Lucky and Crystal are missing the ecosystem, which the article mentions, but
it also adds a lot that Rails is missing. Lucky is much much faster and the
speed is effortless. Rails _can_ be fast, but based on my experience so far,
you have to do some work to get reasonable speeds.

Lucky and Crystal have also caught a lot of bugs, which makes development much
more pleasurable, and happier customers.

Right now, it probably takes longer to use Lucky and Crystal. Like you said,
the ecosystem is lacking so you often have to write code that Ruby would have
a gem for, but in the long term, this will be solved. I'm very confident of
that.

------
joshmn
"Ruby on Rails for ___" is getting really old. Here's why:

Nothing will compete with Ruby on Rails for the foreseeable future. That's not
to say these attempts are meaningless, but trying to compare something to
Ruby's ecosystem just isn't fair.

Ruby's ecosystem caught fire in thanks to Rails, and in thanks to how we were
writing web apps in the mid-late 2000s. Web frameworks were just starting to
really gain adoption by hobbyists. On top of that, people were sick of writing
PHP.

Remember the days of uploading a bunch of files to some server via FTP? When
shared hosting powered your forums for a little while? When 100gb bandwidth
was a ton?
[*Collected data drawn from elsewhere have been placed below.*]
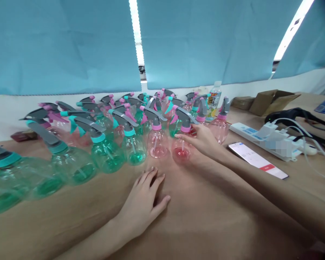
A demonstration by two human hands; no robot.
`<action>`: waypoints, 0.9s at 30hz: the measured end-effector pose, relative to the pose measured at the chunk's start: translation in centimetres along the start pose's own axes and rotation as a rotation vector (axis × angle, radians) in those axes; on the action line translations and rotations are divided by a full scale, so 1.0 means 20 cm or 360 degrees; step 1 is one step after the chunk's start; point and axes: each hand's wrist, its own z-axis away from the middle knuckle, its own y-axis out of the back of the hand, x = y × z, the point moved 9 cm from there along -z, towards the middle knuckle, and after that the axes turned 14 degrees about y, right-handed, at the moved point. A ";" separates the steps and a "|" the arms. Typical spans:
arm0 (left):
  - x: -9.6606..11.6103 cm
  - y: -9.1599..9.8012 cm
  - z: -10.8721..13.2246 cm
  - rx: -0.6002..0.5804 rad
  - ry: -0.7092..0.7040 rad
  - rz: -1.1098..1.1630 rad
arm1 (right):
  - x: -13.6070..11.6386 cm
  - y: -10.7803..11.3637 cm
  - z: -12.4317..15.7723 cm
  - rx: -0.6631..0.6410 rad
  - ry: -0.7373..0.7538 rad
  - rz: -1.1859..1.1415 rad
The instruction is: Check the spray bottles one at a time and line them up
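Observation:
My right hand (202,137) grips a pink spray bottle (182,153) by its upper body, just below the pink collar. The thumb lies across the front, while the other fingers are partly hidden behind. This bottle stands upright on the wooden table. My left hand (144,196) rests on the tabletop with fingers spread and nothing in it. Beyond its fingertips stand a paler pink spray bottle (157,144) and a green spray bottle (134,150) with a turquoise collar. Another pink spray bottle (220,128) stands to the right of my right hand.
Several green spray bottles (108,155) line the left side, with more bottles crowded behind. A drink bottle (214,99) stands at the back. To the right are a phone (256,159), a white power strip (265,141) with cables, and a cardboard box (269,103).

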 end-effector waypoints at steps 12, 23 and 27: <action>-0.02 -0.01 0.01 -0.0005 -0.0018 0.0029 | 0.04 -0.05 -0.11 -0.0021 -0.0041 0.0069; -0.02 -0.02 0.01 -0.0033 0.0005 0.0018 | 0.05 -0.09 -0.15 0.0042 -0.0037 0.0130; -0.01 -0.01 0.01 -0.0042 -0.0006 0.0017 | 0.06 -0.08 -0.14 0.0023 -0.0022 0.0129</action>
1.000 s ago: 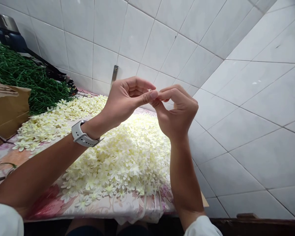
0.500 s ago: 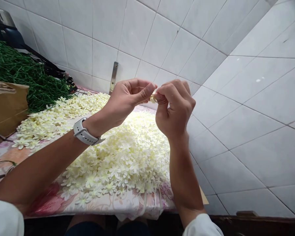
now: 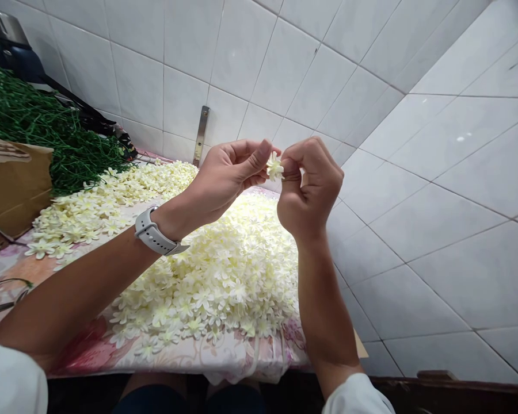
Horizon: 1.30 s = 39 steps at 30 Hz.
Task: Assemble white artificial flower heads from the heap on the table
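Cream artificial blossom (image 3: 275, 168) stands upright in the narrow gap between the two hands, just above the middle of the table and level with the tips of the fingers. The left hand (image 3: 227, 175) is curled, with its thumb (image 3: 259, 161) angled toward the blossom's left side. The right hand (image 3: 311, 184) is closed into a tight curl, its fingers (image 3: 296, 152) touching or just beside the blossom's right side. The blossom's base is hidden behind the fingers, so I cannot tell which hand grips it.

With soft petals like these, a light pinch at the centre would probably work best, leaving the petals free so they do not crease.

Below the hands, a broad pile of loose cream blossoms (image 3: 211, 276) covers the middle of the floral cloth (image 3: 190, 356) on the table, with a smaller heap (image 3: 125, 207) toward the far edge. Tangled green strands (image 3: 47, 138) fill the far left corner, beside a cardboard box (image 3: 8, 190) at the left edge. A grey smartwatch (image 3: 153, 238) circles the left wrist.
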### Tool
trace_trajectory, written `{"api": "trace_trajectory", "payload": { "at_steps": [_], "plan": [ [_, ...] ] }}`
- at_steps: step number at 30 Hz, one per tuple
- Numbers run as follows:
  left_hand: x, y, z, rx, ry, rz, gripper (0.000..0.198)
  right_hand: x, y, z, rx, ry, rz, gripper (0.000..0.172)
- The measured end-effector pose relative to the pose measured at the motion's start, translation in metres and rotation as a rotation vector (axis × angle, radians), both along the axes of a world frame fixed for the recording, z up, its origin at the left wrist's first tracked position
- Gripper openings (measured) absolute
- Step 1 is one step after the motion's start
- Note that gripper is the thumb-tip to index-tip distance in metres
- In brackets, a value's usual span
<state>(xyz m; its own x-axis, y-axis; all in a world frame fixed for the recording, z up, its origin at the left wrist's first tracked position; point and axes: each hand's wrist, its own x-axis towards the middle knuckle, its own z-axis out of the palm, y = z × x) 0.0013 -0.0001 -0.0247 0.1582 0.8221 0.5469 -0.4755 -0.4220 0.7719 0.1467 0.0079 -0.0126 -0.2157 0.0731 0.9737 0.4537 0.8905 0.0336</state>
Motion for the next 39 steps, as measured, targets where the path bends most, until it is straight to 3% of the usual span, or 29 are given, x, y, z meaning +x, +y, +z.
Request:
{"api": "trace_trajectory", "payload": {
  "at_steps": [3, 7, 20, 30, 35, 39],
  "plan": [
    [-0.001, 0.005, -0.002, 0.030, 0.017, 0.007, 0.041, 0.000, 0.003, -0.003, -0.103, 0.048, -0.012, 0.025],
    [-0.001, 0.004, -0.002, 0.083, 0.054, 0.078, 0.036, 0.001, 0.012, -0.008, -0.102, 0.128, 0.005, 0.024],
    [-0.003, -0.005, 0.003, 0.268, 0.179, 0.320, 0.027, 0.003, 0.030, -0.011, -0.161, 0.243, 0.275, 0.021],
    [0.000, -0.014, 0.003, 0.449, 0.256, 0.508, 0.035, -0.007, 0.016, -0.012, -0.118, 0.262, 0.247, 0.019],
    [-0.002, -0.013, 0.004, 0.442, 0.239, 0.468, 0.032, -0.006, 0.011, -0.011, -0.145, 0.255, 0.200, 0.021],
    [-0.002, -0.013, 0.005, 0.449, 0.204, 0.416, 0.024, -0.006, 0.010, -0.009, -0.181, 0.249, 0.256, 0.022]
  ]
}}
I do.

Any sort of meaningful alternative to those pains was attractive. People
flocked. And Ruby's ecosystem thrived.

Ruby on Rails is much more than a handful of libraries (ActiveRecord,
ActiveController, etc.) coupled in an MVC pattern to make life easier. If
Rails was just that without the entirety of the Ruby ecosystem, my point would
be moot. But it's not. And it's a beautiful world to live in.

I guess my point is that saying something competes with Ruby on Rails is
laughable. "A new MVC framework, for those who are familiar with Rails's
conventions" is better. But all this Ruby on Rails for Y... It's so near-
sighted.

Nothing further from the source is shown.